Even if he's never asked for it, Eels prop Danny Wicks has received plenty of advice since being sentenced to 18 months in prison for supplying and being in possession of prohibited drugs.
But over five years on, now he's in a position to be doing the talking.
The entire Parramatta Eels squad was at Westmead Children's Hospital on Tuesday afternoon for their annual Easter Egg drop, and the former Novocastrian won't be short of some words of wisdom for those in need of it.
"If I can help someone, I'm more than happy to do it," he told reporters.
"I made a mistake. And the best advice I ever got was that the smarter people learn from them. So I'd like to put myself in that category. That's me – I want to help someone out if I can."
It was exactly two years to the day last Sunday when Wicks first stepped out of the gates of Glen Innes Correctional Centre and onto a path towards NRL redemption.
Not that the 29-year-old has been counting.
"[It's] nothing to celebrate. Anything reflective to do with that, you wouldn't celebrate. I'm at a different point than what I was five or six years ago," he said.
"I do reflect back, but I don't let it hold me back, you know what I mean? I put my head on the pillow, I'll sleep very well at night. I've got nothing to hide.
"The rest of it was out in the media and that's how it all panned out, which is fair enough – I'd done the wrong thing. But the past is the past. I wouldn't even think about it being two years ago, because my thoughts are on Monday night [and] the Tigers."

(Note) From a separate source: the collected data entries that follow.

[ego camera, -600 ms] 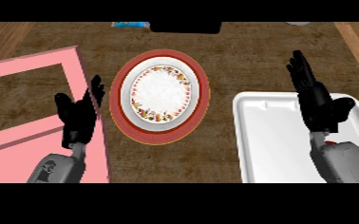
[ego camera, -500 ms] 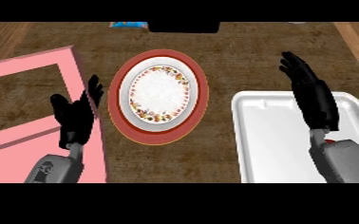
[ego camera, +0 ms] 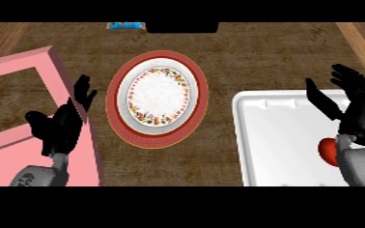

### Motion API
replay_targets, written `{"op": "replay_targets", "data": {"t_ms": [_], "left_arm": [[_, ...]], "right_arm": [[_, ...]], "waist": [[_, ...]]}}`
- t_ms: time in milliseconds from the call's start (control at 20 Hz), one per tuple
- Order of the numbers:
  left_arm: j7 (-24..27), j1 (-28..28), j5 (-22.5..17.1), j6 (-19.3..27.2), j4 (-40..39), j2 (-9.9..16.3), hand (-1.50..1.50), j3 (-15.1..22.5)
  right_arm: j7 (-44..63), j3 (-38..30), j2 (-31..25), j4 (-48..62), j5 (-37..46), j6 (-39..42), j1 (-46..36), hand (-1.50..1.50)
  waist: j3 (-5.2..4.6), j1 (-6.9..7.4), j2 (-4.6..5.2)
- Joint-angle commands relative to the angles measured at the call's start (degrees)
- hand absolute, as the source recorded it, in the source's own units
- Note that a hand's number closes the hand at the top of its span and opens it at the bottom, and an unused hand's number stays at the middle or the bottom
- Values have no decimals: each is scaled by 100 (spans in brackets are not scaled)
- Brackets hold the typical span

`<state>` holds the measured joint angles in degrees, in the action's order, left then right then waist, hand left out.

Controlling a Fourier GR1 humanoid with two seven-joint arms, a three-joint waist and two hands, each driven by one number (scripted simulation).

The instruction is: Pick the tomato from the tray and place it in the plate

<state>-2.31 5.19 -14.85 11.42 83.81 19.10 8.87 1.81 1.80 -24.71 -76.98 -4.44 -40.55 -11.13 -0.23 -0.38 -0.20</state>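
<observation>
**Tomato not yet picked, plate unfilled**

Counter (ego camera: 228, 43): brown wood-grain top, seen from above. Pink board (ego camera: 25, 101) is seen at the left edge. White tray (ego camera: 285, 140) is set at the right, well apart from the plate (ego camera: 158, 96). Plate is placed on a red mat (ego camera: 118, 121) mid-counter; no tomato is seen in it.

Left hand (ego camera: 63, 123) is held spread, fingers up, over the pink board's edge; nothing is gripped. Right hand (ego camera: 341, 100) is held spread above the tray's right side; nothing is gripped.

Tomato (ego camera: 327, 150) is seen in the tray, partly hidden by the right forearm.

Judged progress: nothing done. Grasp, carry and release into the plate are all left.
</observation>
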Motion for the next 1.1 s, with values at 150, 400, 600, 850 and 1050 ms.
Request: {"op": "replay_targets", "data": {"t_ms": [150,400,600,850,1050], "left_arm": [[547,-266,212,-352,-235,288,0,-33],[843,-371,247,-362,-322,234,0,-88],[714,-588,204,-397,4,353,0,-83],[730,-438,195,-432,-144,377,0,-136],[710,-454,196,-482,-76,404,0,-99]], "right_arm": [[-387,703,873,-872,1256,-1763,1066,-150],[585,763,568,-1373,2228,-2320,1664,-150],[1765,660,179,-1876,2954,-1921,2438,-150],[3182,801,-221,-2227,3550,-751,2986,-150],[4377,758,-752,-2572,3679,394,3015,-150]], "waist": [[9,-79,-8],[-3,-99,-1],[-15,-67,-4],[-33,-76,34],[-25,17,51]]}}
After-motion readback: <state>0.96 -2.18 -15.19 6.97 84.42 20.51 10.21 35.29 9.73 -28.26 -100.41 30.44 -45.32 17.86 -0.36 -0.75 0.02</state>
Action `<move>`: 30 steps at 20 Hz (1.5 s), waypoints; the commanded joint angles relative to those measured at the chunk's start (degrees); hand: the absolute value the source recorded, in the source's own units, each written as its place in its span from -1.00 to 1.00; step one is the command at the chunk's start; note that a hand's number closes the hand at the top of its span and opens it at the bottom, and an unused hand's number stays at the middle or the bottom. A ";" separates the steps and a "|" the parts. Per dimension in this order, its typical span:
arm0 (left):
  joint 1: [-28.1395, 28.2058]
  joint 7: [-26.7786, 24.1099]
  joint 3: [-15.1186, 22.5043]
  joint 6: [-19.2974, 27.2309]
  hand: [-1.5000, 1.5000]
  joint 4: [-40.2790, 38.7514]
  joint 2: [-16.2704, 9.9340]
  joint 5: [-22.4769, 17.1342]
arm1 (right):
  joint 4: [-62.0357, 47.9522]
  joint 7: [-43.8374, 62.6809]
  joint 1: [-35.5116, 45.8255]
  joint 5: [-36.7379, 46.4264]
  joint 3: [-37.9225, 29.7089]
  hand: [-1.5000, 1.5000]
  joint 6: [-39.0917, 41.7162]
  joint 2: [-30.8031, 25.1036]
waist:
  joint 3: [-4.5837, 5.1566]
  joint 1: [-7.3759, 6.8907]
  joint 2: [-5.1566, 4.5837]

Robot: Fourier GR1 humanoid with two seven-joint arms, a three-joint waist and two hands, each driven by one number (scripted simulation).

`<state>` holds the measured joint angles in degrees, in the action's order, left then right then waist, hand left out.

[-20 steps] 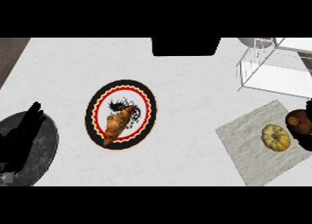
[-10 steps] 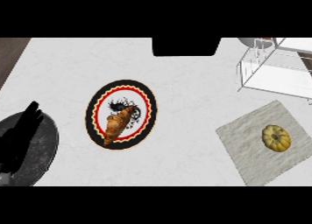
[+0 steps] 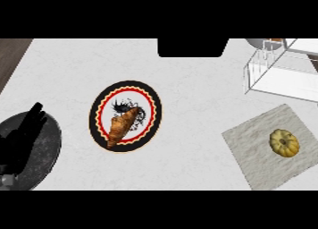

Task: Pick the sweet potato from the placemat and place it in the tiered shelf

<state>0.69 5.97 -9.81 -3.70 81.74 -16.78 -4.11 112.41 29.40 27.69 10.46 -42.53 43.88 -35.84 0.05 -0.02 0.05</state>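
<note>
Left hand [image 3: 20, 138] rests open, well apart from sweet potato [image 3: 121, 127].

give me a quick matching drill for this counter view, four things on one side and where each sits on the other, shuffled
Things:
1. sweet potato
2. small yellow pumpkin
3. tiered shelf
4. left hand

Places:
A. upper right corner of the counter
B. on the grey square mat at the right
C. lower left edge, fingers up, resting
D. on the round black, red and yellow placemat near the middle

Pairs: 1-D, 2-B, 3-A, 4-C
</note>
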 commanded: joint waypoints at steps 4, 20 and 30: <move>-3.17 -2.06 -1.14 -0.98 0.00 -4.92 -0.54 0.78 | -10.91 -3.39 5.78 7.41 6.73 1.00 -4.73 -9.54 | -0.02 -0.37 -0.19; -0.40 1.00 -2.43 -3.79 0.00 1.20 -1.19 -0.77 | -38.19 -16.34 15.35 24.27 22.57 1.00 -25.36 -11.69 | -0.05 -1.52 -0.39; 1.94 -0.57 -1.91 -3.58 0.00 2.38 0.77 0.40 | -63.29 -26.26 24.25 25.57 22.03 1.00 -30.23 -13.85 | -0.07 -1.55 -0.37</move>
<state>0.10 6.67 -11.30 -6.14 82.81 -15.93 -3.29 57.70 6.85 49.63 34.68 -20.84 16.13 -49.31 0.00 -1.28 -0.31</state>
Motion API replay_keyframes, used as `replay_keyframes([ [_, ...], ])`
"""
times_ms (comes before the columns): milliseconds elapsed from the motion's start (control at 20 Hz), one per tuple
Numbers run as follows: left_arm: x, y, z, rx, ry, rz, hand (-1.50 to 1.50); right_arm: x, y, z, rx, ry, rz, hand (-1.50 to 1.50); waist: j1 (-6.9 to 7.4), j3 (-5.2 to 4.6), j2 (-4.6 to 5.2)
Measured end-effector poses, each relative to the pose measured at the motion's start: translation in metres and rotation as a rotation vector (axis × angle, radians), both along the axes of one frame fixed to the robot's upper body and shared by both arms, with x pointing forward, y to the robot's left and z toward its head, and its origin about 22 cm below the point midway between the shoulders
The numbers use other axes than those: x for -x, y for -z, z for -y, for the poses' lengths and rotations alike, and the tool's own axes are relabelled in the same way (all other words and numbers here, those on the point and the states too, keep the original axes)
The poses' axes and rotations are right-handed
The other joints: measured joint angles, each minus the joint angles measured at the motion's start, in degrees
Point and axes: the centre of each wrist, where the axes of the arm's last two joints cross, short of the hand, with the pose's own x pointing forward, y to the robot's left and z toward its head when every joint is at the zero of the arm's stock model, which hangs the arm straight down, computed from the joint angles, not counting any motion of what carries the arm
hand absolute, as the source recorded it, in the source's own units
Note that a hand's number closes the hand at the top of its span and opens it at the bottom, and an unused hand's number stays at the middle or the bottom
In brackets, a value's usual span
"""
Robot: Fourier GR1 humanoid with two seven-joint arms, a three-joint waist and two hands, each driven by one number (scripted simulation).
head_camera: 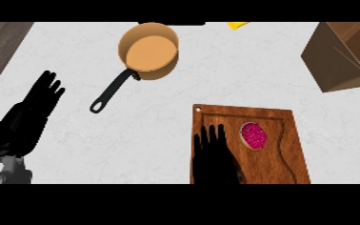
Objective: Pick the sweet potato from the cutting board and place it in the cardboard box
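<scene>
The sweet potato (254,135), a small pink-red oval, lies on the wooden cutting board (281,124) at the lower right of the counter. My right hand (214,155) is over the board's left part, fingers straight and pointing away, just left of the sweet potato and not touching it. At the right edge, far from the board, stands the brown cardboard box (336,55), partly cut off. My left hand (32,109) rests open at the left edge, fingers up.
An orange pan (147,50) with a black handle (112,90) sits at the upper middle of the white counter. A small yellow thing (237,25) shows at the far edge. A dark wooden strip (13,35) borders the counter's upper left.
</scene>
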Motion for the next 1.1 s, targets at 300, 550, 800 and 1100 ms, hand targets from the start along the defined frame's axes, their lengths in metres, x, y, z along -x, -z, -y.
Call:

Eels skipper Tim Mannah describes his new teammate a "real man's man". Since training with the squad last year, Wicks has not only impressed the club with his commitment to the gym, but his efforts in breaking records inside them too.
"He's a hard worker on the field and he's one of those guys that's very athletically gifted. In the gym, he's almost got the records for everything, on the field he's fast and powerful," Mannah said.
"Athletically he's very strong. And he's starting to really find his feet now in first grade again. He's definitely a real asset for us."
But Wicks said his abilities in the gym were irrelevant when compared to the heroics of halfback Chris Sandow in last weekend's upset of defending premiers South Sydney.
"I had that natural ability when I was a bit heavier. Now, being a bit lighter, you capitalise on it I suppose," he said.
"But records mean nothing at the end of the day. You might be strong here, but if you're not going to put it on the field, there's no point being able to push 170 kilos on the chest or squat 200 kilos.
"You've got blokes like Chrissy Sandow – repeat effort, repeat effort on the weekend. Those blokes aren't throwing the biggest weight around, but they've got the biggest hearts."
While Eels fans will be buoyed by handing the Rabbitohs their first defeat of the season, Wicks said there was much more improvement left in the squad.
"We might've knocked off the premiers, but no one sees it as the milestone. It was a stepping stone, if anything" he said.
"We've done video and we've got so much improvement left in us. That's what the focus is. The confidence is there within each other, but we need to take it week in, week out. We want to be a force to be reckoned with."